My research targeted measuring F1 and F2 of the long and short /a/. My question is related to the possibility of combining these two values into one value called formant. Is that phonetically correct?
You can use the difference between the first two formants (f2-f1). Literature has considered this as a robust method to verify the shift during language intermediate productions in relation to the target.
Suggested references
FABRCIUS A.; WATT, D, JOHNSON D. A comparison of three speaker-intrinsic vowel formant frequency normalization algorithms for sociophonetics. Language Variation and Change, 21, 2009, p. 413–435.
KENT, R.; K.; VORPERIAN, H. Static Measurements of Vowel Formant Frequencies and Bandwidths: A Review. J Commun Disord, 74, 2018, p. 74–97.
LINDBLOM, B.; SUNDBERG, J. Acoustical consequences of lip, tongue, jaw, and larynx movements. Journal of the Acoustical Society of America, 50, 1971, p.1166-1179.
No, Eman Altrike, it does not make any sense turning the values of F1 and F2 into one. The spectrogram of a vowel is the acoustic efect of a coordination of articulatory gestures. Each formant is the accoustic result of the performance of one articulator (jaw, tongue, lips). In relation to tongue projection/retraction, the most confident accoustic correlate is the difference (distance) between first and second formants. Good studies!
Turning both values into one value is not appropriate indeed. But, as I mentioned, language dynamic productions (in-between vowel space) have been well determined by interformant values (considering tongue retraction, f3-f2 differences would work well though).
Considering you have two vowel categories (long/short /a/) interformant measures may give some representation to your data.
As I mentioned in the above comment, check these references:
FABRCIUS A.; WATT, D, JOHNSON D. A comparison of three speaker-intrinsic vowel formant frequency normalization algorithms for sociophonetics. Language Variation and Change, 21, 2009, p. 413–435.
KENT, R.; K.; VORPERIAN, H. Static Measurements of Vowel Formant Frequencies and Bandwidths: A Review. J Commun Disord, 74, 2018, p. 74–97.
LINDBLOM, B.; SUNDBERG, J. Acoustical consequences of lip, tongue, jaw, and larynx movements. Journal of the Acoustical Society of America, 50, 1971, p.1166-1179.
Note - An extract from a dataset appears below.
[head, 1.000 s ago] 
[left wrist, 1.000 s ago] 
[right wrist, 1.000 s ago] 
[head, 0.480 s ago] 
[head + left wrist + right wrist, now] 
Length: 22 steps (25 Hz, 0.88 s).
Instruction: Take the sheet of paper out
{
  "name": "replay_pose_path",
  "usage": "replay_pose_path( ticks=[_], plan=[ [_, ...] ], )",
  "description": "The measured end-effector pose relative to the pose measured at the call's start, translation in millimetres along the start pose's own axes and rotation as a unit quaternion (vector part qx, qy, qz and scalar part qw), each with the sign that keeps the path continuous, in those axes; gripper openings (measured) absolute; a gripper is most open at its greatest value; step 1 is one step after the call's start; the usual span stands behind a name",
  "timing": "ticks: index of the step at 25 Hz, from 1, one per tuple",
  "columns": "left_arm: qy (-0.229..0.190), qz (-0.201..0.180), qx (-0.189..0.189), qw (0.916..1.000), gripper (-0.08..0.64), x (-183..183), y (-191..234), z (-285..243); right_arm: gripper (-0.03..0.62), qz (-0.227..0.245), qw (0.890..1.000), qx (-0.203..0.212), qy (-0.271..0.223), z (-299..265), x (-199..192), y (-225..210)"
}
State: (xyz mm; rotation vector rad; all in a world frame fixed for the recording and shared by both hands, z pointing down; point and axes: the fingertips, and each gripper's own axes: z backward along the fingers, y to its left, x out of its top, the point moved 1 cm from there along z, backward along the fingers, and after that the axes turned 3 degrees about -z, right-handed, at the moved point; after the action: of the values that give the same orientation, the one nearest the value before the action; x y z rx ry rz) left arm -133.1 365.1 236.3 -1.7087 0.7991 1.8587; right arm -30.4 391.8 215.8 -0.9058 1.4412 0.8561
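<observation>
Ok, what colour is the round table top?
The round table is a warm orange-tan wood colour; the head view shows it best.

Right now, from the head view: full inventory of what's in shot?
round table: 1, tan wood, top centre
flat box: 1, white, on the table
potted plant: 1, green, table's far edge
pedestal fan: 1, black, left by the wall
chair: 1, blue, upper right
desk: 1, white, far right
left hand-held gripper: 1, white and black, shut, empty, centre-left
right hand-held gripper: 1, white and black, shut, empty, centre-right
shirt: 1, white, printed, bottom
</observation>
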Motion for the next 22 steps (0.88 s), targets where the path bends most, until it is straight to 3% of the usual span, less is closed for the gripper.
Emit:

It would help to know what you are trying to look into? Like Leônidas suggests a transformation may be appropriate for your research question and there are various ones out there depending on your needs (for example, there are several ways to normalise the vowel space between speakers).
The reason I don't think there is a clear cut answer to which transformation to use and whether to use one at all, is that we are dealing with a complex phenomenon. A useful way of thinking about this is that a formant is an just an acoustic measurement (or perhaps a series of acoustic measurements if you can deal with time series data) that reflects the state of a speakers articulatory system. It arises from some possibly very non-trivial interaction of the voice source and vocal tract resonances.The resonances are not formants per se because they are properties of the physical system that may or may not be fed acoustic energy. There's a developing body of literature on using computational models for determining the resonances and looking at their relation to observed formants. The results tell us that for large low voiced males the picture is mainly the way text books often lay it out, but that there are confounds (like variation in vocal tract anatomy due to age, gender and individual factors and dynamically nasality) that produce surprising effects.
And finally, depending on your question and materials, it might make sense to look at even more formants and possibly transformations between them. Before doing so, I would encourage you to plot the data and see how it behaves, so that you'll have a clearer understanding of what is happening. I've seen F4 recommended as some sort of normalising value for one of the lower formants and then looked at F4 in a data set I was working on only to discover that it was so badly tracked that I could not trust it and had to use other analysis methods.